Buddha stated: “If a man foolishly does me wrong, I will return to him the protection of my infinite love, the more evil comes from him, the more good shall come from me, the fragrance of goodness always comes from me and he gains only a bad reputation.”
My mother used to remind me to think before I spoke. If someone foolishly does you wrong, don’t respond if it’s not necessary. Remember your inner beauty and your imaginary crown. You have no time for a negative or bad reputation. You must keep your power and they gain a bad reputation as Buddha stated.
Your next step to preserve your inner beauty is to quiet the mind. Don’t react to another person’s insecurity. Every negative action or comment a person makes defines their insecurity. Their lack of self-confidence, self-love, their dependence on something meaningless. You are in control of the situation by using your emotional intelligence. There is a saying in Spanish “Cayadita te ves más bonita.” Silence makes you prettier. Silence + pretty = femininity. Your Inner beauty will outshine ugliness, negativity and toxicity. A quiet mind will only give you peace of mind and power to your inner beauty.
Building your confidence is the third level to achieve inner beauty. Confidence will take to a level of divine security in your own self. Confidence is your inner smile, your protective light. Once you build your confidence, other people’s threats, negativity and commons slide right on off you because you have mastered your confidence level.
The fourth step is to create a healthy mindset.

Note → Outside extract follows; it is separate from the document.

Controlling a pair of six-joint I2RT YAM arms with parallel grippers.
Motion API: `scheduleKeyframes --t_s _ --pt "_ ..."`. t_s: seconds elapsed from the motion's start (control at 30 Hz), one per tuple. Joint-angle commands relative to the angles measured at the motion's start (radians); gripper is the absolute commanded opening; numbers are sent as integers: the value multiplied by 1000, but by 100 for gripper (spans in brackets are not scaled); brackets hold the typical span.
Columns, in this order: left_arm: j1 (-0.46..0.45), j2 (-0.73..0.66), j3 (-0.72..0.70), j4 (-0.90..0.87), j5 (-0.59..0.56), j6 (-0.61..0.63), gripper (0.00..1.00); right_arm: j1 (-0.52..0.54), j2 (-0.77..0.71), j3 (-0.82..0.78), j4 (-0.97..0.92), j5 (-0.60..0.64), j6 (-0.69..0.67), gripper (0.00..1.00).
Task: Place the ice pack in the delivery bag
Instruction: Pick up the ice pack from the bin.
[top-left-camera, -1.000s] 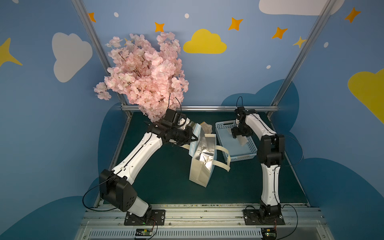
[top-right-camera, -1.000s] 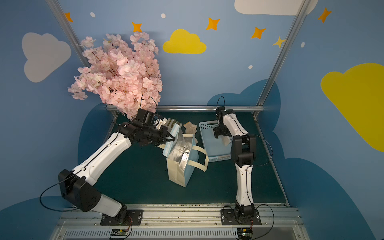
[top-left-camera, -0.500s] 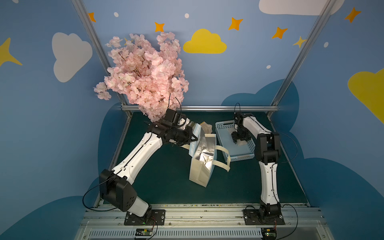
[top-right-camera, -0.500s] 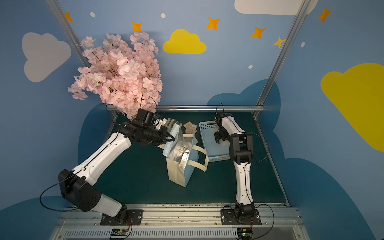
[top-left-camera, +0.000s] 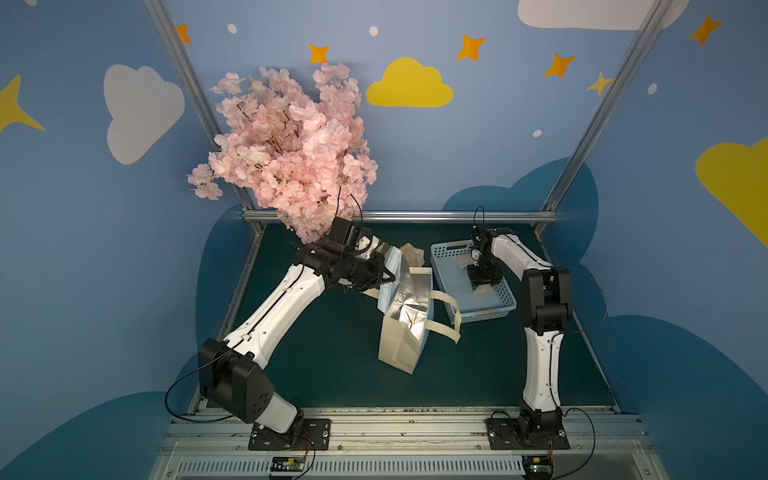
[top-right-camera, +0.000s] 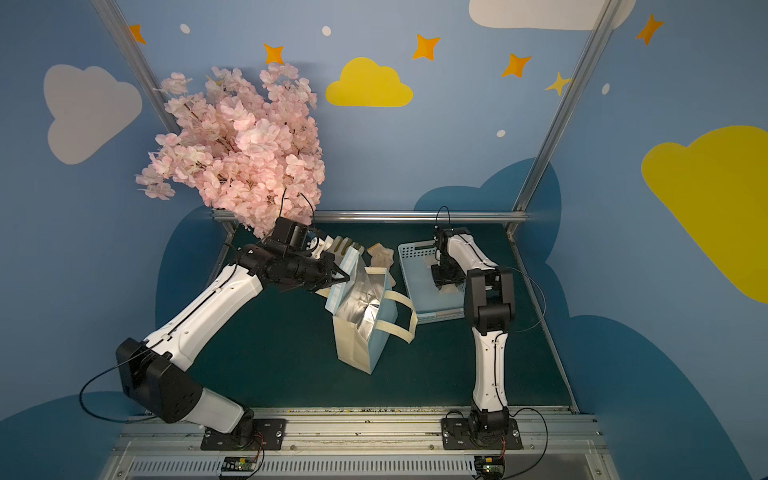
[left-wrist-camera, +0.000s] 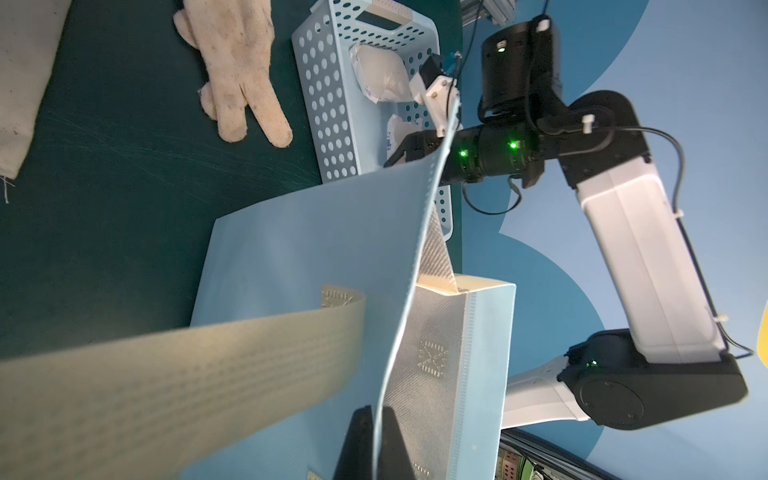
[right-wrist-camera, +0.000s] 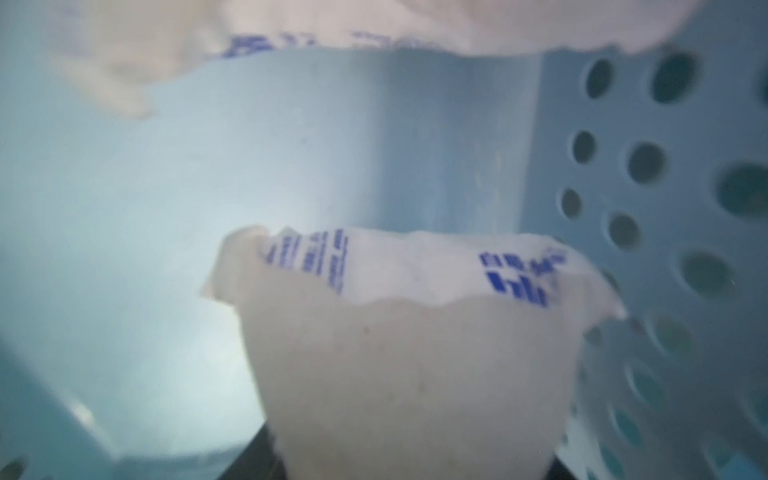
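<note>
Surroundings: pink blossom branch (top-left-camera: 286, 153) overhanging the left arm at the rear. Beige gloves (left-wrist-camera: 237, 75) flat on the green mat (top-left-camera: 332, 353), behind the delivery bag (top-left-camera: 397, 345) and near the perforated blue basket (top-left-camera: 482, 318). Bag standing tilted mid-mat just beside the basket, mouth open, foil lining showing. One cream handle (top-left-camera: 446, 316) drooping toward the basket. Basket wall between ice pack (right-wrist-camera: 415, 353) and bag. Second pack (left-wrist-camera: 380, 77) lying further along in the same basket.

Left gripper (left-wrist-camera: 375, 415): clamped tight on the bag's blue rim, holding that wall up. Right gripper (top-left-camera: 482, 284): down inside the basket, ice pack apparently between the jaws. Wrist view blurred there, so firm grip or mere contact not determinable.

Markings: blue print along the sealed edge of both packs, too blurred to read.
</note>
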Motion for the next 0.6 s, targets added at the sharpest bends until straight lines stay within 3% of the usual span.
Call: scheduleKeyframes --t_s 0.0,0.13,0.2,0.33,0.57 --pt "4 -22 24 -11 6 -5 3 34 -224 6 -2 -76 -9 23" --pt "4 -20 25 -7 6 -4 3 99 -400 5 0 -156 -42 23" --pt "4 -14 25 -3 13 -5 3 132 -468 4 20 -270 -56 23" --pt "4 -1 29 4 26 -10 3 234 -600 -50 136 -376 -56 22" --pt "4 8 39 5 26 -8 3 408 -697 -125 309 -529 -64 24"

Let go of what does not serve you. Declutter your life and mind. Less is more. Less clutter, less stress, less nonsense. When you create space in your thought process you allow what you want in your life and your life grows to a healthier mindset.
Evaluate your situation. If needed, write it down on paper and make a “To Do” list to break down the situation with a goal in mind.
Lastly, know your worth. Use your inner beauty and preserve it. Practice self-love. Speak up when you need to. Stay silent as needed. Unhappy people don’t like happy people. Inspire others with your courageous strength. I did, and so can you.